[Items listed in a dataset]
────────────────

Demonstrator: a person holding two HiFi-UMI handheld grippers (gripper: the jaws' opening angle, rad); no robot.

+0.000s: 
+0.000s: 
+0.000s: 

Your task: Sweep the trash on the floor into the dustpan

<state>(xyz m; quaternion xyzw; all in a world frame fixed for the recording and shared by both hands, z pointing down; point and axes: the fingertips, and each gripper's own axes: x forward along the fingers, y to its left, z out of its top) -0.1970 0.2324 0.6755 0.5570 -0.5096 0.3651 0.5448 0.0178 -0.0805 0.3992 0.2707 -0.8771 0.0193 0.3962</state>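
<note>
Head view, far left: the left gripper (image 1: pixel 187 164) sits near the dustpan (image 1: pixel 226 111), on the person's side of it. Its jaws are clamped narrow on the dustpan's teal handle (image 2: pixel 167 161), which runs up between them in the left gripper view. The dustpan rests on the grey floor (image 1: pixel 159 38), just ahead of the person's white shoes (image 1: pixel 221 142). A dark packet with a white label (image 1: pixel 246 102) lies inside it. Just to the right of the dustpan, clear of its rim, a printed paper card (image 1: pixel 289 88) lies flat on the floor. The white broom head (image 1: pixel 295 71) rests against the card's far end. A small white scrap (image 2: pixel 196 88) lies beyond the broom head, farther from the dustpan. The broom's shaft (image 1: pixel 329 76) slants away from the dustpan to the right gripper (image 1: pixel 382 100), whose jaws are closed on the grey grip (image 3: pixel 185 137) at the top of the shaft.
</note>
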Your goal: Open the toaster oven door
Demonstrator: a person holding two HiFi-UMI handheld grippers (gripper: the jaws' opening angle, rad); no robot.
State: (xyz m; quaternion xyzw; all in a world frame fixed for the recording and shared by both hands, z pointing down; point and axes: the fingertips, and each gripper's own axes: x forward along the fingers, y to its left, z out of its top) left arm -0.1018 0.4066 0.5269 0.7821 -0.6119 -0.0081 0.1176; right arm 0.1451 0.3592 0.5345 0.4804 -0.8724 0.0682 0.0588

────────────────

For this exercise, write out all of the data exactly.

◆ Solution for this exercise:
Demonstrator: a person holding two HiFi-UMI handheld grippers (gripper: the jaws' opening angle, rad); no robot.

+0.000s: 
+0.000s: 
+0.000s: 

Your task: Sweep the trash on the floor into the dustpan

<state>(xyz m; quaternion xyzw; all in a world frame fixed for the recording and shared by both hands, z pointing down; point and axes: the fingertips, and each gripper's own axes: x forward along the fingers, y to its left, z out of its top) -0.1970 0.2324 0.6755 0.5570 -0.5096 0.3651 0.5448 0.0178 -0.0805 0.3992 0.2707 -0.8771 0.0193 0.3962</state>
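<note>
Head view, far left: the left gripper (image 1: pixel 187 164) sits near the dustpan (image 1: pixel 226 111), on the person's side of it. Its jaws are clamped narrow on the dustpan's teal handle (image 2: pixel 167 161), which runs up between them in the left gripper view. The dustpan rests on the grey floor (image 1: pixel 159 38), just ahead of the person's white shoes (image 1: pixel 221 142). A dark packet with a white label (image 1: pixel 246 102) lies inside it. Just to the right of the dustpan, clear of its rim, a printed paper card (image 1: pixel 289 88) lies flat on the floor. The white broom head (image 1: pixel 295 71) rests against the card's far end. A small white scrap (image 2: pixel 196 88) lies beyond the broom head, farther from the dustpan. The broom's shaft (image 1: pixel 329 76) slants away from the dustpan to the right gripper (image 1: pixel 382 100), whose jaws are closed on the grey grip (image 3: pixel 185 137) at the top of the shaft.
</note>
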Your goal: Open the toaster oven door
Demonstrator: a person holding two HiFi-UMI handheld grippers (gripper: the jaws' opening angle, rad); no robot.
State: (xyz m; quaternion xyzw; all in a world frame fixed for the recording and shared by both hands, z pointing down; point and axes: the fingertips, and each gripper's own axes: x forward along the fingers, y to its left, z out of its top) left arm -0.1018 0.4066 0.5269 0.7821 -0.6119 -0.0081 0.1176; right arm 0.1451 0.3592 0.5345 0.4804 -0.8724 0.0682 0.0588

Above is the complete output.